Is Davis a Traitor?
Secession as a Constitutional Right Prior to the War of 1861
by Albert Taylor Bledsoe (1907)
paperback; 263 pages
There is an interesting dichotomy in the age-old adage, "One man's traitor is another man's hero." How can a man be considered a traitor to a country of which he is not a citizen? Jefferson Davis, President of the Confederate States of America, was not alone in this conundrum, but as the Head of State, he was the focal point of the accusations levied against secessionists by the victorious Northern government during, and in the aftermath of, the War Between the States.
While slavery has always been touted as the cause of the war, there are strong arguments in favor of the right of any community to secede from a political union with which it no longer has any common interest. Albert Taylor Bledsoe, a University of Virginia mathematics professor, succinctly makes this case in his opening statement: "The final judgment of History in relation to the war of 1861 will, in no small degree, depend on its verdict with respect to the right of secession" (page 1).

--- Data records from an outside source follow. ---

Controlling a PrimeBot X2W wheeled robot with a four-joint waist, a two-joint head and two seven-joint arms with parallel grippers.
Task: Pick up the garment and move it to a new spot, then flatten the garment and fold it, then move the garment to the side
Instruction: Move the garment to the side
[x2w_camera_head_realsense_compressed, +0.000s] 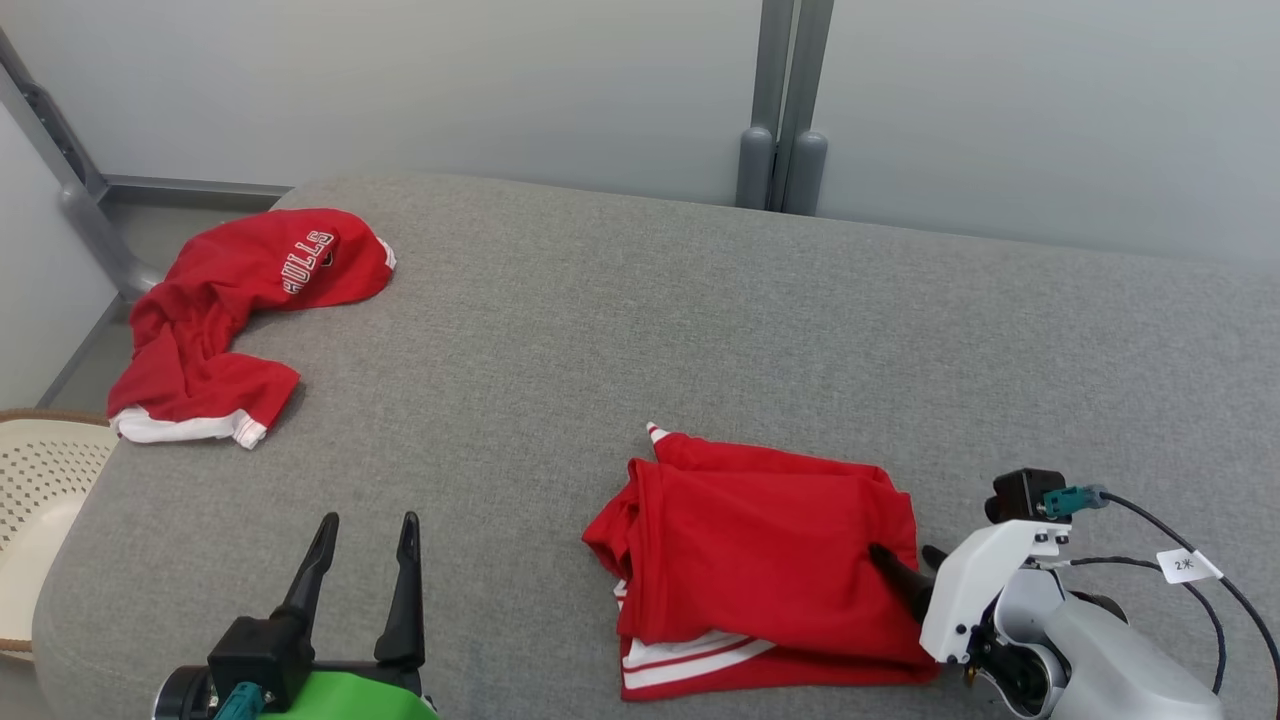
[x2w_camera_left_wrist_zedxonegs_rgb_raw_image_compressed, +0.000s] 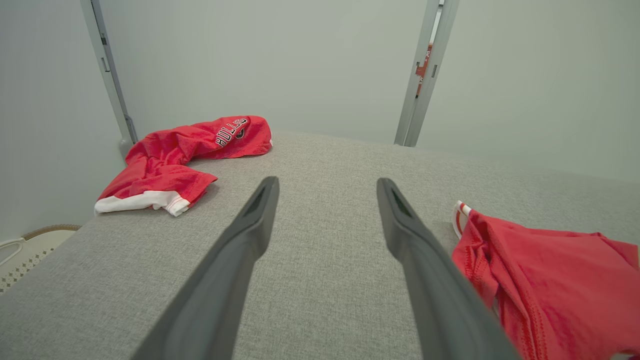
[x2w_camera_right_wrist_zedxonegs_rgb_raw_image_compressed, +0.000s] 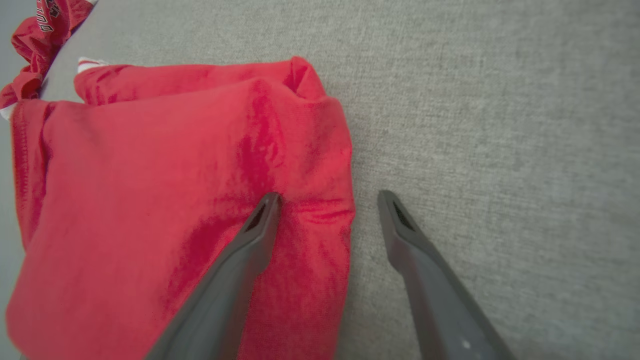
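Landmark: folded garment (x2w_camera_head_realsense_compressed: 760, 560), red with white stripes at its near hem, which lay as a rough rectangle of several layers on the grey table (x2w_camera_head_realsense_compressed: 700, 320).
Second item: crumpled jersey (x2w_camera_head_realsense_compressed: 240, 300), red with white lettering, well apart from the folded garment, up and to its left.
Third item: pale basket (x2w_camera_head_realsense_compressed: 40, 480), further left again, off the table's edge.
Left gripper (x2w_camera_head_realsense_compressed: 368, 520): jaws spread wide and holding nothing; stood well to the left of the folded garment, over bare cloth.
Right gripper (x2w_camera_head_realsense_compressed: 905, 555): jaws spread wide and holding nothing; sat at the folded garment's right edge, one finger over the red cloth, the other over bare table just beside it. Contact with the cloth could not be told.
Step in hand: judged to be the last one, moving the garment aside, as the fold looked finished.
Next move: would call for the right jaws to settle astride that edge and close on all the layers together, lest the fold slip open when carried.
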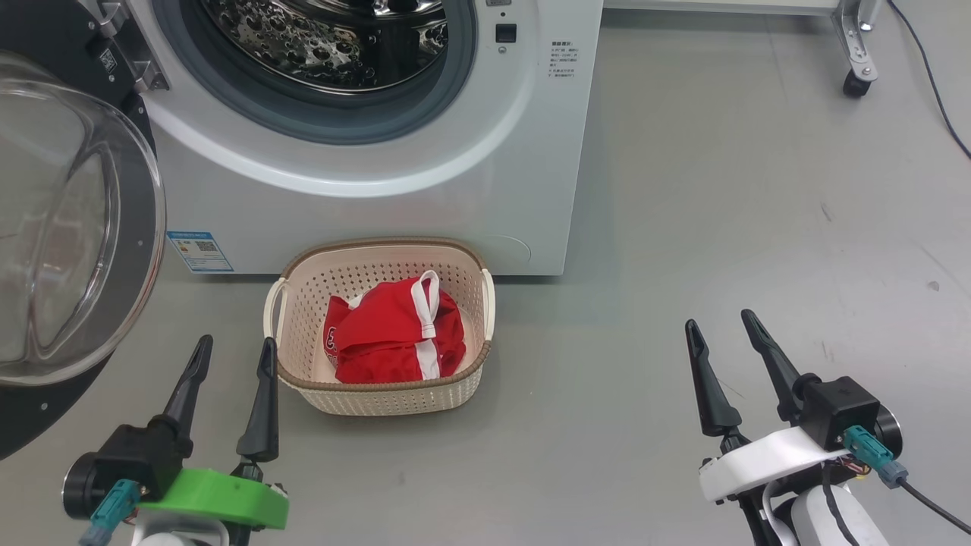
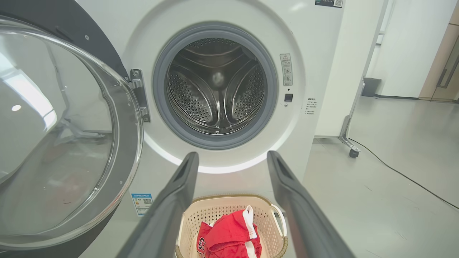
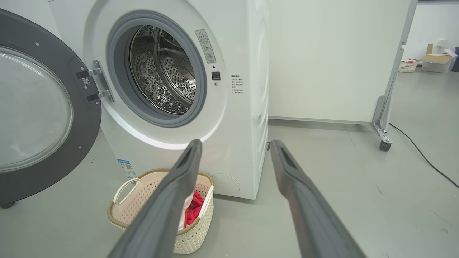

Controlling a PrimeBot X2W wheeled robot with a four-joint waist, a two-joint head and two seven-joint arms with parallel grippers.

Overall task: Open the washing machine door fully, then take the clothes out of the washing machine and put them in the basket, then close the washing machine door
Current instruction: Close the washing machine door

History is continually making that judgment. When the formerly "united" States of Yugoslavia began breaking apart in 1990, the United States was among the first in the international community to recognize the new States of Slovenia, Bosnia-Herzegovina, and Croatia. This is a contemporary example of what was lacking in 1861. That a nation's sovereignty does not depend upon anything more than the willingness of other nations to acknowledge the sovereignty of that State, and that self-determination is the right of any community seeking its own national status.
The Yugoslavian constitution did not contain any legal mechanism that allowed a constituent State to dissolve and withdraw from the union, and many nations composed of individual States similarly face the same problem. It may be for this reason alone that children in Great Britain are taught that slavery was the cause of the "American Civil War": in case the Welsh, or the Scots are tempted to declare their sovereignty and look for recognition from nations unsympathetic to British power. The French could not tolerate such a move in Corsica or the Basque region – both of which have separatist movements. The Spanish could not endure any similar threat from the Basques or Catalans; Canada could not allow Quebec to make such an attempt.

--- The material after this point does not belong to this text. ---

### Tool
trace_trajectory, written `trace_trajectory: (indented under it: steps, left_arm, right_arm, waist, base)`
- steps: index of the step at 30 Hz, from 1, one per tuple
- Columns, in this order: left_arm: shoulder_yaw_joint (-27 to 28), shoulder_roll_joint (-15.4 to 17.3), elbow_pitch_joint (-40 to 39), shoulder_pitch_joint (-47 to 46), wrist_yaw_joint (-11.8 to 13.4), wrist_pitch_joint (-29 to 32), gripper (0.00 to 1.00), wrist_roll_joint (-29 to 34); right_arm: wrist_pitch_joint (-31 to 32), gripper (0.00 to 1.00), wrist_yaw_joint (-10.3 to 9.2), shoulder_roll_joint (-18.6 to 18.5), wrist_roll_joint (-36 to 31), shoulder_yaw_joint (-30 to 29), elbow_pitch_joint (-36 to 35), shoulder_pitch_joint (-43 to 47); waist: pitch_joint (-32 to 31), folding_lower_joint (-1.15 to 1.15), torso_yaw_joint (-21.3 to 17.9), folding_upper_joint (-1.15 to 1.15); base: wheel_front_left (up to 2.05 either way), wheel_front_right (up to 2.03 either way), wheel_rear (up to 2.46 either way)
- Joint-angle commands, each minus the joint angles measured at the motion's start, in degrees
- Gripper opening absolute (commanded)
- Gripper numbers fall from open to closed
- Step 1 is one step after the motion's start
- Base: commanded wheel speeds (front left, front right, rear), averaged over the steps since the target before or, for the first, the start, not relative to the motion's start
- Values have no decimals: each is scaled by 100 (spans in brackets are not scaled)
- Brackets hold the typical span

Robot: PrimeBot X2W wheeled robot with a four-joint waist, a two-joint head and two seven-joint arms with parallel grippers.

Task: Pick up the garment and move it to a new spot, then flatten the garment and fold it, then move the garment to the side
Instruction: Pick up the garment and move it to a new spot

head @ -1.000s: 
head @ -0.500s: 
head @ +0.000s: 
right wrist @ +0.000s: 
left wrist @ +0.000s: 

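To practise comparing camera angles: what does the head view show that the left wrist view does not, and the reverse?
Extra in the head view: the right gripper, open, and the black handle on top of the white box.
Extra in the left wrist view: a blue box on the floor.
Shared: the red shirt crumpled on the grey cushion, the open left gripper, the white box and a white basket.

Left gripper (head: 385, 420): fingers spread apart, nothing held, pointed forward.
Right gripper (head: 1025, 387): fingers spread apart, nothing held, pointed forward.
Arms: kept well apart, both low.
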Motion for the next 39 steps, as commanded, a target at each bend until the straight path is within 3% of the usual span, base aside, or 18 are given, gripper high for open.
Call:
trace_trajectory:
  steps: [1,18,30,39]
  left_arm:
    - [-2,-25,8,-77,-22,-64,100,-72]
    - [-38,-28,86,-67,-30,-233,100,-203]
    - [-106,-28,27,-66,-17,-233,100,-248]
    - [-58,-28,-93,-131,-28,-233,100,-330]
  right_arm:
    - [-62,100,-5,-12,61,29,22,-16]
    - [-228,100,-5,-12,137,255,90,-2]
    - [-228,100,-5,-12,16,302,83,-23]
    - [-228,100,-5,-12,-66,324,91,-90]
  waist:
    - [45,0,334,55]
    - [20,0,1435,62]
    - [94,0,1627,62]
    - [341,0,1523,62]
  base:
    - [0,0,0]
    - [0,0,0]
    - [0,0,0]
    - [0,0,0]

Modern history has shown that the right to secede does exist, not just in the Balkans, but in Norway in 1901 (when it separated from Sweden), in Czechoslovakia (when it was split in 1992) and in Rhodesia when a unilateral declaration of independence from Great Britain was issued in 1965 (and subsequently became Zimbabwe in 1980).

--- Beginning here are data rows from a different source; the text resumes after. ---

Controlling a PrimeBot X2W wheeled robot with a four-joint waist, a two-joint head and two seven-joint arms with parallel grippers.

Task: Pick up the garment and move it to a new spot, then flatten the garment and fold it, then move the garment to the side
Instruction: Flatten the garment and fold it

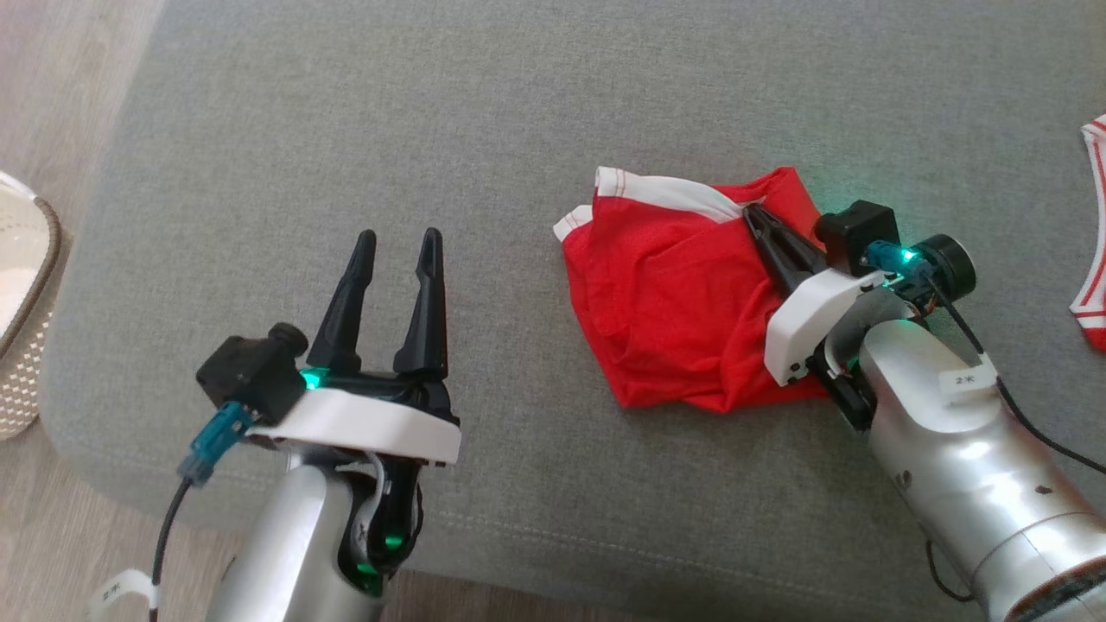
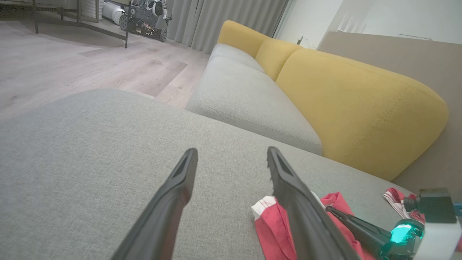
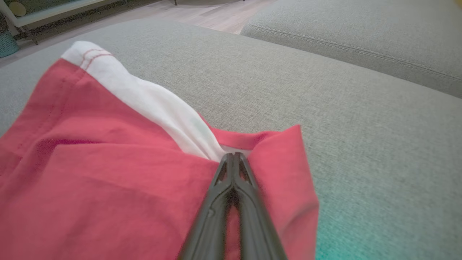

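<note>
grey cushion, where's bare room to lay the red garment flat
Widest bare stretch: cushion between the left gripper and the red garment, and all beyond them. A narrower strip runs along the near edge. Crowded right: the right gripper lies across the garment, a striped garment just beyond.

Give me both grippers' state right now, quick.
Left gripper: open, holding nothing, over the grey cushion.
Right gripper: shut on the red garment, pinching it at its white band.
</note>
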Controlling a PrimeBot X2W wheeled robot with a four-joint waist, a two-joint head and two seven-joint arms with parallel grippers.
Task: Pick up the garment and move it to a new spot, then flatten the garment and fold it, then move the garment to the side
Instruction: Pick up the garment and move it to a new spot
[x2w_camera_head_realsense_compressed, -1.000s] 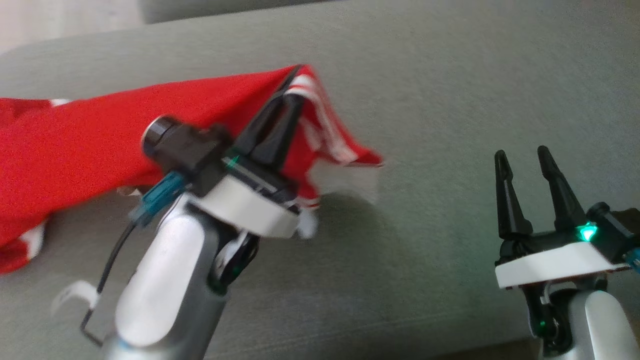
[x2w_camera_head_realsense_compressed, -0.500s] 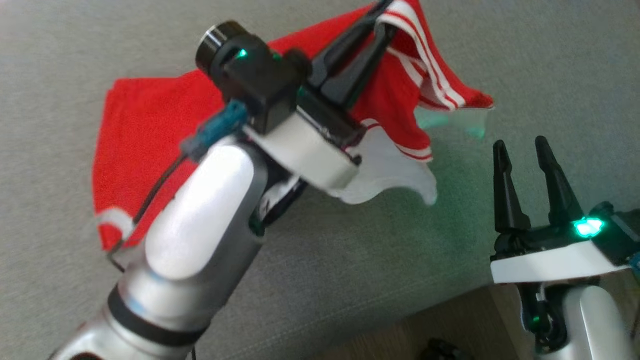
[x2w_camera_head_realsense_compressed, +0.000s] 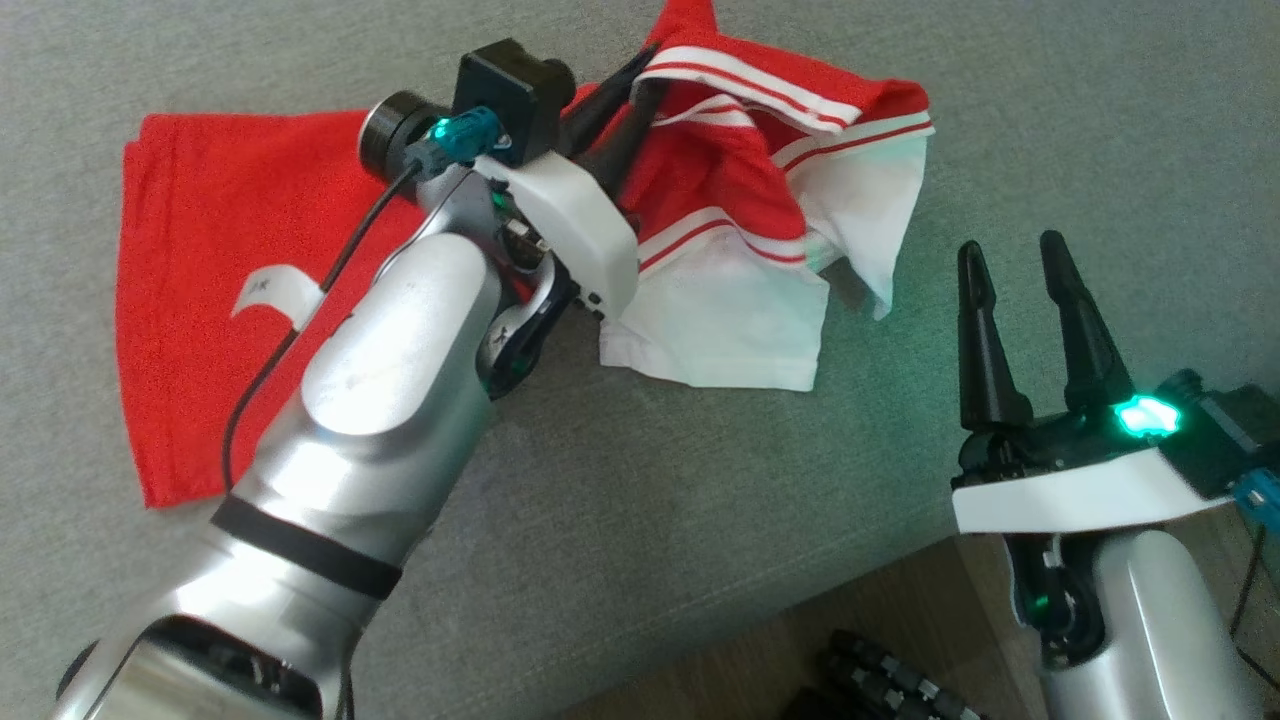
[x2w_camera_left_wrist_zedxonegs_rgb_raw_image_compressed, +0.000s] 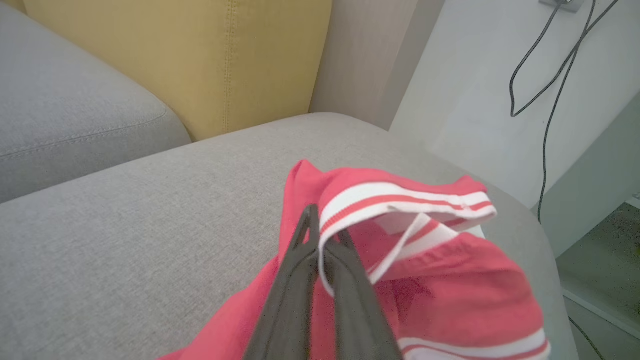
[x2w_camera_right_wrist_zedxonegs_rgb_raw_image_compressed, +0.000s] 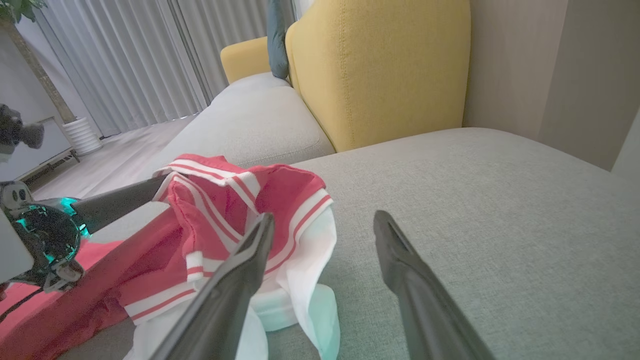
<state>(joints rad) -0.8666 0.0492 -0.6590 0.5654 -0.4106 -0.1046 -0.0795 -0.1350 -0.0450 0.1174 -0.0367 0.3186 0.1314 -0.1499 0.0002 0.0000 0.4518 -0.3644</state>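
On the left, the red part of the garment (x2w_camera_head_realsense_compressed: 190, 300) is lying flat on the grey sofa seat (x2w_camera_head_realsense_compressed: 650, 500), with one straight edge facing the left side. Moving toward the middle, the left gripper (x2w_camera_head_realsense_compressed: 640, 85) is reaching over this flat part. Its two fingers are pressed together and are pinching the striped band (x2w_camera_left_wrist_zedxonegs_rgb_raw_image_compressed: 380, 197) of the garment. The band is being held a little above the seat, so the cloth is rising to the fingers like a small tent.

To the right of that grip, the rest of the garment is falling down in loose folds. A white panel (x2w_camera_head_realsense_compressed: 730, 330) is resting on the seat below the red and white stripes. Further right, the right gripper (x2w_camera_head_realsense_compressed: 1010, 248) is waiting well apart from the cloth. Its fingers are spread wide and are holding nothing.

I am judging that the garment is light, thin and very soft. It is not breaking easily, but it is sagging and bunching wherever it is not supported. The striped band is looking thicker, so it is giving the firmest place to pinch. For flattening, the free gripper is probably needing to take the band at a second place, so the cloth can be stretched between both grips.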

It follows, then, that Jefferson Davis could not have been a traitor to the United States, for he considered himself a citizen of Mississippi, a "free and independent State" within the Union that had no means of recognizing a right to secede and which resorted to military force to prevent free and independent States from withdrawing.
Bledsoe's arguments may be laborious, but his treatise is necessary reading for any student of the history of the war. As many others have done, Bledsoe uses the history of the American States, from the moment they were recognized as "free and independent" bodies by the British at the Treaty of Paris in 1783, to the declarations of secession in 1861, to document the legal right of the Confederate States to withdraw from the Union.
Simply because the Constitution did not – and still does not – recognize the right of any State to secede, does not mean that it is not the right of any State to declare its own sovereignty. This is recognized today in the Charter of the United Nations, Article 1:2 "To develop friendly relations among nations based on respect for the principle of equal rights and self-determination of peoples, and to take other appropriate measures to strengthen universal peace."
Bledsoe's title is somewhat misleading, for this book has much more to do with the technical aspects of secession than the loyalty of Jefferson Davis. Those seeking insight into the life of Davis will be disappointed, but those seeking modern parallels will find a trove of reason and sound argument. Bledsoe blames the overwhelming power of the Northern media for propagating the notion that any son of the South who fought against the Union was a "traitor."
The reader will also gain a greater appreciation for the imperfections of the American Constitution, flaws which may still be in need of repair as a State such as Arizona attempts to define its sovereignty by introducing legislation requiring people to carry papers and prove their citizenship when required to do so at any moment's notice. Does such a law make Arizona governor Jan Brewer a "traitor," assuming powers thought to be reserved for Washington? Or does it make her a hero to Arizonans who seek to "build a better Arizona" (as her website claims) and thereby a better United States of America?
Unfortunately, a modern-day Jefferson Davis may find it harder to defend himself against the accusation of treason. Since 1892, young Americans have sworn an oath of allegiance to the central Government every day in school, by which it is implied they acknowledge the sovereignty of that Government over their State. To be sure, Americans have a long way to go in recovering those political principles that their forefathers believed to be "self-evident" and which the people of the South fought, albeit unsuccessfully, to maintain.